On GATE, Text and Social Media Analysis, and Detecting Misinformation Online: Deep Learning

Showing posts with label Deep Learning. Show all posts

Wednesday, 20 February 2019

GATE team wins first prize in the Hyperpartisan News Detection Challenge

SemEval 2019 recently launched the Hyperpartisan News Detection Task in order to evaluate how well tools could automatically classify hyperpartisan news texts. The idea behind this is that "given a news text, the system must decide whether it follows a hyperpartisan argumentation, i.e. whether it exhibits blind, prejudiced, or unreasoning allegiance to one party, faction, cause, or person."

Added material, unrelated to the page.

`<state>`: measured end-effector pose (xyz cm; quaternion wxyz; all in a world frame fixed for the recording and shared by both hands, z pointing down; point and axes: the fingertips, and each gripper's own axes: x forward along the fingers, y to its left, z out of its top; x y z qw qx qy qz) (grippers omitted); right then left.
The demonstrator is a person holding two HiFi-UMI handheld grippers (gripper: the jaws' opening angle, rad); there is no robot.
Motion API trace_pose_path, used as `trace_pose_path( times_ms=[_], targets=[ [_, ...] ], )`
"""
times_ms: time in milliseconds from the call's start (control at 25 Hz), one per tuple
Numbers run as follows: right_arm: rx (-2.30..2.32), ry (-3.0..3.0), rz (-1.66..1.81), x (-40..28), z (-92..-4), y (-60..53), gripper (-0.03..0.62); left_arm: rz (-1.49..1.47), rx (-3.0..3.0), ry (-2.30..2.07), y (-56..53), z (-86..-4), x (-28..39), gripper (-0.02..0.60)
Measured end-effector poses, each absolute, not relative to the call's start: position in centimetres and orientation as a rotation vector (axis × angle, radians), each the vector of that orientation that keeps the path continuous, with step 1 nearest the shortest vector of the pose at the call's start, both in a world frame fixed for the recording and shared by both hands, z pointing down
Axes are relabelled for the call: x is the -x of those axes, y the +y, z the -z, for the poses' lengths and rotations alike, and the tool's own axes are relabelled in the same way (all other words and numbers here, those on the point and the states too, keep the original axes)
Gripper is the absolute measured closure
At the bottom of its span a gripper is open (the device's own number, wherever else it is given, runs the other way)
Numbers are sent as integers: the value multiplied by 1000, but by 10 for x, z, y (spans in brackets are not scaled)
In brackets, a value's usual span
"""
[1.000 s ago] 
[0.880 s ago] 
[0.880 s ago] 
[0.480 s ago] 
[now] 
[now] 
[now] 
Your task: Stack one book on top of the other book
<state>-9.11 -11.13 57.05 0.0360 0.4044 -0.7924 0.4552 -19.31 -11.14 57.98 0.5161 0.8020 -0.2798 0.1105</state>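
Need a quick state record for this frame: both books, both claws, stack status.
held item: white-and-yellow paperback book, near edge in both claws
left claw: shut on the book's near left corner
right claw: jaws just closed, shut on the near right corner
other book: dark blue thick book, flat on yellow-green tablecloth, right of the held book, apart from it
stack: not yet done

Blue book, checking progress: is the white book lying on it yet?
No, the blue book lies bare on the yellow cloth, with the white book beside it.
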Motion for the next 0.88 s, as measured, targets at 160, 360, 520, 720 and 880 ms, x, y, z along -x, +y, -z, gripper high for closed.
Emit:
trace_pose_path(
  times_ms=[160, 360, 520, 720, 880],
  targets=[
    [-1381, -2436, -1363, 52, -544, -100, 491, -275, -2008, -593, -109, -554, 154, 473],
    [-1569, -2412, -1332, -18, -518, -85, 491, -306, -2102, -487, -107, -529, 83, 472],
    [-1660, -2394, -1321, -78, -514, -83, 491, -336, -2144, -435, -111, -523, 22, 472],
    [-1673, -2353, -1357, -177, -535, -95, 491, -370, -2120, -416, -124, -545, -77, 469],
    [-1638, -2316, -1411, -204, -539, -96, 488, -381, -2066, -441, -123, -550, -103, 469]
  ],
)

Below we see an example of (part of) two news stories about Donald Trump from the challenge data. The one on the left is considered to be hyperpartisan, as it shows a biased kind of viewpoint. The one on the right simply reports a story and is not considered hyperpartisan. The distinction is difficult even for humans, because there are no exact rules about what makes a story hyperpartisan.

In total, 322 teams registered to take part, of which 42 actually submitted an entry, including the GATE team consisting of Ye Jiang, Xingyi Song and Johann Petrak, with guidance from Kalina Bontcheva and Diana Maynard.

The main performance measure for the task is accuracy on a balanced set of articles, though additionally precision, recall, and F1-score were measured for the hyperpartisan class. In the final submission, the GATE team's hyperpartisan classifying algorithm achieved 0.822 accuracy for manually annotated evaluation set, and ranked in first position in the final leader board.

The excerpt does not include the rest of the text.